What’s with the alliteration? Well sometimes you just want to play. when things suddenly go well., then all sorts of things loosen up. Language, laughter, life. Oops! Here I go again.
Last week was one that I shall never forget. Friday 18th June was pleasant enough in an anticipatory sort of way because the next day we were going to formally celebrate our youngest daughter’s engagement. I say formally, because she got engaged nine months ago to her long standing boyfriend whom she met almost ten years ago, when at University. We like him very much and his family, but because of Covid etc we could never meet up in a whole family group before.
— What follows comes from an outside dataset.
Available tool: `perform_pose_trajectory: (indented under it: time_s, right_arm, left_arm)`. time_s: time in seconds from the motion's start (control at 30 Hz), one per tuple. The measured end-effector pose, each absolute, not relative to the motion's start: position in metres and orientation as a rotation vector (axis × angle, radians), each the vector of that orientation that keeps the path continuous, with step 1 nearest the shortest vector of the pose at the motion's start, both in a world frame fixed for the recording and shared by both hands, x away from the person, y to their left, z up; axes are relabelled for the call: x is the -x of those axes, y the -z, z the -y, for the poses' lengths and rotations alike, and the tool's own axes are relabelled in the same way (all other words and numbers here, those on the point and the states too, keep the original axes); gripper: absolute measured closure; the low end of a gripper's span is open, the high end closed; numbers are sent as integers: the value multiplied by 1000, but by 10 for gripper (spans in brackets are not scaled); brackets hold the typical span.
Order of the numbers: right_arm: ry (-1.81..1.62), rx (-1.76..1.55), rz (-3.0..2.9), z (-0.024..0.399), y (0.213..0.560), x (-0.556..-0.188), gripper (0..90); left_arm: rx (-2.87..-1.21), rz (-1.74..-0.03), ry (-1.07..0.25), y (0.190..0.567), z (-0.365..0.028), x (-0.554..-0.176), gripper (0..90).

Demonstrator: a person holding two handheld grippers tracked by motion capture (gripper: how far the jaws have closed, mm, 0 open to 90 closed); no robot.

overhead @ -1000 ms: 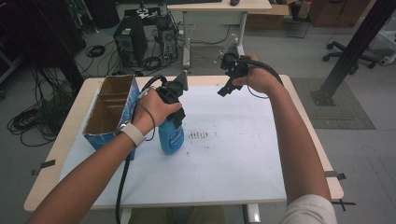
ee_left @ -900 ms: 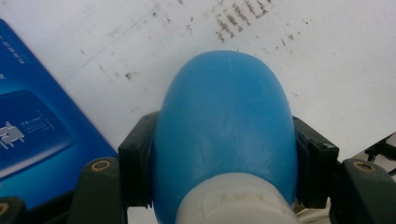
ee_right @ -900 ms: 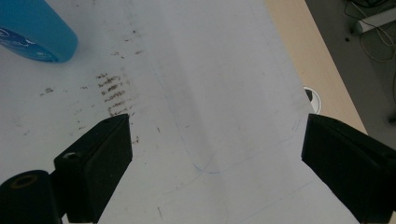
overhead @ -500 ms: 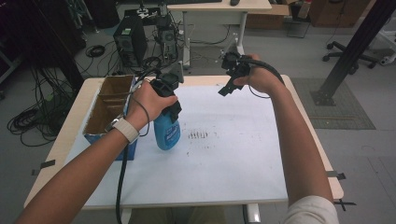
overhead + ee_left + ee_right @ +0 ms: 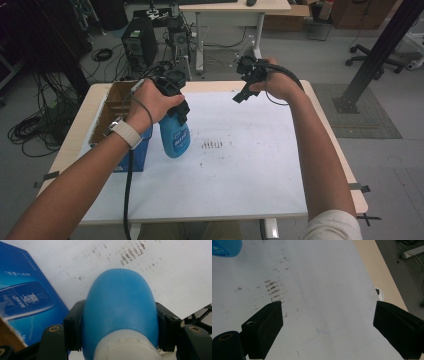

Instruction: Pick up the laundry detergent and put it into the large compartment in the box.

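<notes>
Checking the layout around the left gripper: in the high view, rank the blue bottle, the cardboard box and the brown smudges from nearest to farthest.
1. Blue bottle, clamped in the left gripper.
2. Cardboard box, just left.
3. Brown smudges, rightward on the white sheet.

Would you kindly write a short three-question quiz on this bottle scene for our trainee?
1. True or false: the left claw is shut on the blue bottle.
2. Which best describes the right claw? A. open with nothing between its jaws; B. shut on the box; C. shut on the bottle.
3. In the high view, on which side of the bottle does the cardboard box sit?

Key: 1. True: the jaws press both sides of the bottle near its white neck. 2. A: it hangs above the white sheet. 3. On the left, at the table's left edge.
</notes>
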State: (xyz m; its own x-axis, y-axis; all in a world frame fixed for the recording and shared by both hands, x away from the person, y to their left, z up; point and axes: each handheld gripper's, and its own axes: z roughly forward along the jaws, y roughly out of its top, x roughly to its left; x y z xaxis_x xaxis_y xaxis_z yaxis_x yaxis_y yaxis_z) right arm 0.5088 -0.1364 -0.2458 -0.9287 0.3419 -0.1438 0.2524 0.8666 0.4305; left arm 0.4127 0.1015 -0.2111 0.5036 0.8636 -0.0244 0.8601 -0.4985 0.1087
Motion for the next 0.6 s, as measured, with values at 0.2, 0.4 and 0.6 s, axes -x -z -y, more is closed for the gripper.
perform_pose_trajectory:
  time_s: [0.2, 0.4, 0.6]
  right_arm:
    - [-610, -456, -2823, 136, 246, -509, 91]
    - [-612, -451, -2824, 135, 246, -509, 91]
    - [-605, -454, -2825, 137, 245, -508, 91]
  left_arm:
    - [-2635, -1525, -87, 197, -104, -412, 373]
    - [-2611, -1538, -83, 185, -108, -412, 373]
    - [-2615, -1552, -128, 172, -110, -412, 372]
There were going to be ten of us: my husband and I, youngest daughter Marysia, and fiance Alex, his mother, and uncle, his brother, sister-in-law and nephew. And also our son who had not in fact met anyone except for Alex before.
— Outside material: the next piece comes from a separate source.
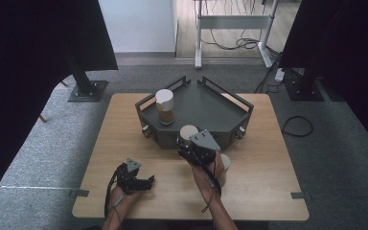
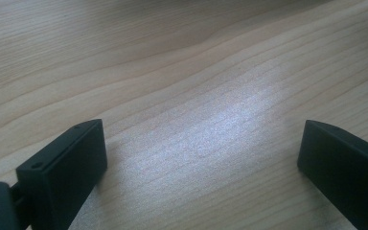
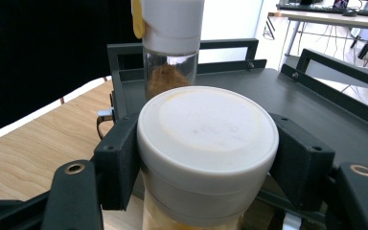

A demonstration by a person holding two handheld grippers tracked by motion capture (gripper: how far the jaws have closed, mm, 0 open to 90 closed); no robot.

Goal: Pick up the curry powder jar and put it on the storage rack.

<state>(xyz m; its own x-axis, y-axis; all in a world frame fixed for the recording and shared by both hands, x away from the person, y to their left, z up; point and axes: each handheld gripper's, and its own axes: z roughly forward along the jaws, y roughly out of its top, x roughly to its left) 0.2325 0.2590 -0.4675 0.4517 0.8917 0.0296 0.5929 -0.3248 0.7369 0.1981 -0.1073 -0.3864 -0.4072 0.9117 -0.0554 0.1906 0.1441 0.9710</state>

They had hired the back yard of the local pub, and we were all gathered, and the bubbles were beginning to flow. Very nice. But I needed to go to the loo and suddenly my son said I’ll show you where. I was a bit mystified as I can usually find my own way to these places, but I thought how nice – maybe he wants to talk to me about something. Anyway, he pointed me in the right direction and I half noticed him leaving the pub. I didn’t think anything of it, but was a bit surprised again when he said he’d walk me back to the party. Which he did. A drink was put into my hand and I was about to settle down with a menu when a couple walked into our area. I looked up and this woman rushed up to me with a big grin on her face. Who was she? My eldest daughter! I was so taken aback. I think I probably screamed. A couple of weeks previously I had suffered a bitter disappointment when she was yet again stopped from coming down to London because of Covid difficulties in Bolton where she lives. I had no idea she had been invited let alone that was going to be here. So I didn’t recognise her or her fiance – they had also got engaged last year! My joy was immense. By then it wasn’t just the champagne that was flowing but my tears as well. I couldn’t believe it. My three children, their partners and family all in one room at the same time. A first indeed!
He had found out that Kasia and Terry were in the vicinity and he was warning them not to come in before I had returned from my ablutions. So clever and thoughtful!
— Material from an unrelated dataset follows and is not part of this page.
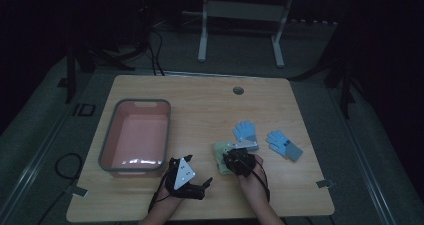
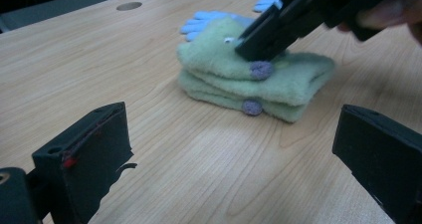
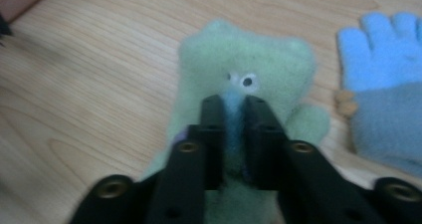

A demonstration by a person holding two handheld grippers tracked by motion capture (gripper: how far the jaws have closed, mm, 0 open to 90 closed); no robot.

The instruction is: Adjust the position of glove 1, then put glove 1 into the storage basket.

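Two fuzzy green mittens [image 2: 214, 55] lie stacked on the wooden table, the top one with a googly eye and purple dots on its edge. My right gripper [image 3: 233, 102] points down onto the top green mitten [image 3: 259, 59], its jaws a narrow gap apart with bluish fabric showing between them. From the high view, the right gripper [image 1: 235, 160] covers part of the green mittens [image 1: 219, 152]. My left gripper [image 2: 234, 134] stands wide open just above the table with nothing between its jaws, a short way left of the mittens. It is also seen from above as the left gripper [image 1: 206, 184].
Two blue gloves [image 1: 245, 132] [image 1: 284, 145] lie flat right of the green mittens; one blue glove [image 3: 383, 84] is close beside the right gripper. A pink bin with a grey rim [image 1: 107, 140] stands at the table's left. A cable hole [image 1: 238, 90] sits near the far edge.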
Faceblindness is an appallingly embarrassing condition – I sometimes don’t recognise people I am expecting to see – and the odd thing is it comes and goes. I never had any real problems as a teacher, even though the children would often look quite similar, especially when wearing uniform.
But this was a most marvellous surprise – they had all kept their secret well. The day has to rank in the top ten days of my life.